CANARY: the on-sky NGS/LGS MOAO demonstrator for EAGLE

2008 
EAGLE is a multi-object 3D spectroscopy instrument currently under design for the 42-metre European Extremely Large Telescope (E-ELT). Precise requirements are still being developed, but it is clear that EAGLE will require (~100 x 100 actuator) adaptive optics correction of ~20 - 60 spectroscopic subfields distributed across a ~5 arcminute diameter field of view. It is very likely that LGS will be required to provide wavefront sensing with the necessary sky coverage. Two alternative adaptive optics implementations are being considered, one of which is Multi-Object Adaptive Optics (MOAO). In this scheme, wavefront tomography is performed using a set of LGS and NGS in either a completely open-loop manner, or in a configuration that is only closed-loop with respect to only one DM, probably the adaptive M4 of the E-ELT. The fine wavefront correction required for each subfield is then applied in a completely open-loop fashion by independent DMs within each separate optical relay.
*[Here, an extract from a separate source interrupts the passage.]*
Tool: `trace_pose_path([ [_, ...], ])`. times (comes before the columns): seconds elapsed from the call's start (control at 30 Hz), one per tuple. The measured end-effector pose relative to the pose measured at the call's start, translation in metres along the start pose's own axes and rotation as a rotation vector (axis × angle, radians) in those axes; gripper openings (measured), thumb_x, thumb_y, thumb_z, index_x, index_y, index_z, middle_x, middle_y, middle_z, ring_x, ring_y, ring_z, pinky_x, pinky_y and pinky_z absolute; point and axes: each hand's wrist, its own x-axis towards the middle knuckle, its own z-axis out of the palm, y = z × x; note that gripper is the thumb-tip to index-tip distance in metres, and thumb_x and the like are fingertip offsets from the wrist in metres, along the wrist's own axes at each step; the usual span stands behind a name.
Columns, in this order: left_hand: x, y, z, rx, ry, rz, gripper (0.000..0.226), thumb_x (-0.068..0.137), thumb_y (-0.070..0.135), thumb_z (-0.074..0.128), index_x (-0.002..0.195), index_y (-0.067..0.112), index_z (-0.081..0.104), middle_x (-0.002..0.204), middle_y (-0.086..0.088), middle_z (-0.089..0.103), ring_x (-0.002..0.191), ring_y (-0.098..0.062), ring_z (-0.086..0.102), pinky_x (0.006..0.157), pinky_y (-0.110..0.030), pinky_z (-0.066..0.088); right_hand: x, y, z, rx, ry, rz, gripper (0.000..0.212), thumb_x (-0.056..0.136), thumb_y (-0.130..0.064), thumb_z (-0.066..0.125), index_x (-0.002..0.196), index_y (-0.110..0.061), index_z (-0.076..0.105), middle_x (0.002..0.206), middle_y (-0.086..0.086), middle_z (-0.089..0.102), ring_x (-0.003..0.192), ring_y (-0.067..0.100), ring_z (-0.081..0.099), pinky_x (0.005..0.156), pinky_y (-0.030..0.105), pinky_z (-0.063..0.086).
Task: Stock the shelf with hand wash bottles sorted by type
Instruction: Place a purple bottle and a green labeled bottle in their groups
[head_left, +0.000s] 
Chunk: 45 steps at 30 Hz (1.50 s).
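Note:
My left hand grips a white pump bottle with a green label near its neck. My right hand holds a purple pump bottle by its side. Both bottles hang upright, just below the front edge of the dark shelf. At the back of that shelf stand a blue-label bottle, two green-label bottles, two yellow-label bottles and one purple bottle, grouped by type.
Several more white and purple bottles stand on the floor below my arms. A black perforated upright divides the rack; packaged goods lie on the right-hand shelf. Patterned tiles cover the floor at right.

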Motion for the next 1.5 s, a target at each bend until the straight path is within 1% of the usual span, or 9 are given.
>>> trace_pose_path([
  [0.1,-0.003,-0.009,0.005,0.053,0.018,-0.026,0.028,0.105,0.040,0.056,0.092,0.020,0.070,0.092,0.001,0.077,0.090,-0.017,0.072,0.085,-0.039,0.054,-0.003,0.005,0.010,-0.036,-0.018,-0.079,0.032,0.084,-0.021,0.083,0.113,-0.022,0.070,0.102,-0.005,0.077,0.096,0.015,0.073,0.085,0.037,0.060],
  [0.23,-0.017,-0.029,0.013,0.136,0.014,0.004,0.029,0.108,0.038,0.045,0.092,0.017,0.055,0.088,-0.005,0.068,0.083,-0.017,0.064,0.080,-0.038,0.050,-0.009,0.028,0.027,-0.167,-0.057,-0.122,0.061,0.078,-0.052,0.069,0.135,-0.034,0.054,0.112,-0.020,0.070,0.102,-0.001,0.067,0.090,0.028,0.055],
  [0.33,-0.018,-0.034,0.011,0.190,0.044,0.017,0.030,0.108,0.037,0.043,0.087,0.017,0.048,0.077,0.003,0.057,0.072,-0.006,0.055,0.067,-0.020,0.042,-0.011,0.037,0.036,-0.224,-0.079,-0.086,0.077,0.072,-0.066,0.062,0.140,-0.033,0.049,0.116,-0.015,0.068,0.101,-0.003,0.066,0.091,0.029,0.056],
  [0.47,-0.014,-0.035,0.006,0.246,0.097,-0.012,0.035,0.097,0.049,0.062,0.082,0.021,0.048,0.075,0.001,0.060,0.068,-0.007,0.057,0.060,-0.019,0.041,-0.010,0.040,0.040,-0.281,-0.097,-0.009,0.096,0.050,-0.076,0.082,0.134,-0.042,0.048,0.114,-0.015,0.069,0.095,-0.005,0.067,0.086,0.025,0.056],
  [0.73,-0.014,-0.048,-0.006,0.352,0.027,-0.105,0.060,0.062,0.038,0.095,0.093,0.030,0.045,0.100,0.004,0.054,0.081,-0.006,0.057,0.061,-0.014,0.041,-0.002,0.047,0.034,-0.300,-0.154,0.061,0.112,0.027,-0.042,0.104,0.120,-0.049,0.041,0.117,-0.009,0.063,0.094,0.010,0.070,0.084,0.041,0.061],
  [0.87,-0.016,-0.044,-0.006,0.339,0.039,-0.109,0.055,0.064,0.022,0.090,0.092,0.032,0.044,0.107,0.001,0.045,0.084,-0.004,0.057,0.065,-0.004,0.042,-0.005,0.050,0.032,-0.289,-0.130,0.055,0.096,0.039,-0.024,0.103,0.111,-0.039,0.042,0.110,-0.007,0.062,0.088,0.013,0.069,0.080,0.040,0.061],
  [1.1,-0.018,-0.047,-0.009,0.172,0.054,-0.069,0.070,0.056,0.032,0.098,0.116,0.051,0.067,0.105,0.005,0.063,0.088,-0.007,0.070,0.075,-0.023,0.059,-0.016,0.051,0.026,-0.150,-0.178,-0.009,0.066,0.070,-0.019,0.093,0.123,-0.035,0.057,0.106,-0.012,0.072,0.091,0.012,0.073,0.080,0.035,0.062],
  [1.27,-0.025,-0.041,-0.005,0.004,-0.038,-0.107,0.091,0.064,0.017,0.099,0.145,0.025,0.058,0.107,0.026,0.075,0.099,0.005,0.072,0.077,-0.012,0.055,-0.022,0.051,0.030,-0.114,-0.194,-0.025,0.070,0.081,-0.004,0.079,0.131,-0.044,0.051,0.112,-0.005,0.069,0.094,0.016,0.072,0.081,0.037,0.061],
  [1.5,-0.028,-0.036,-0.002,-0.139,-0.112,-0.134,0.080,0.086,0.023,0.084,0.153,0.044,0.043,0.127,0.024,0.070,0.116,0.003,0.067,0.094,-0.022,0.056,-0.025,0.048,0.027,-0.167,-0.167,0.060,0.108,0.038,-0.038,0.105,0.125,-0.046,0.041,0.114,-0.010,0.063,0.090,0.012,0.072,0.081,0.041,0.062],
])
The novelty of this scheme is such that on-sky demonstration is required prior to final construction of an E-ELT instrument. The CANARY project will implement a single channel of an MOAO system on the 4.2m William Herschel Telescope. This will be a comprehensive demonstration, which will be phased to include pure NGS, low-order NGS-LGS and high-order woofer-tweeter NGS-LGS configurations. The LGSs used for these demonstrations will be Rayleigh systems, where the variable range-gate height and extension can be used to simulate many of the LGS effects on the E-ELT. We describe the requirements for the various phases of MOAO demonstration, the corresponding CANARY configurations and capabilities and the current conceptual designs of the various subsystems.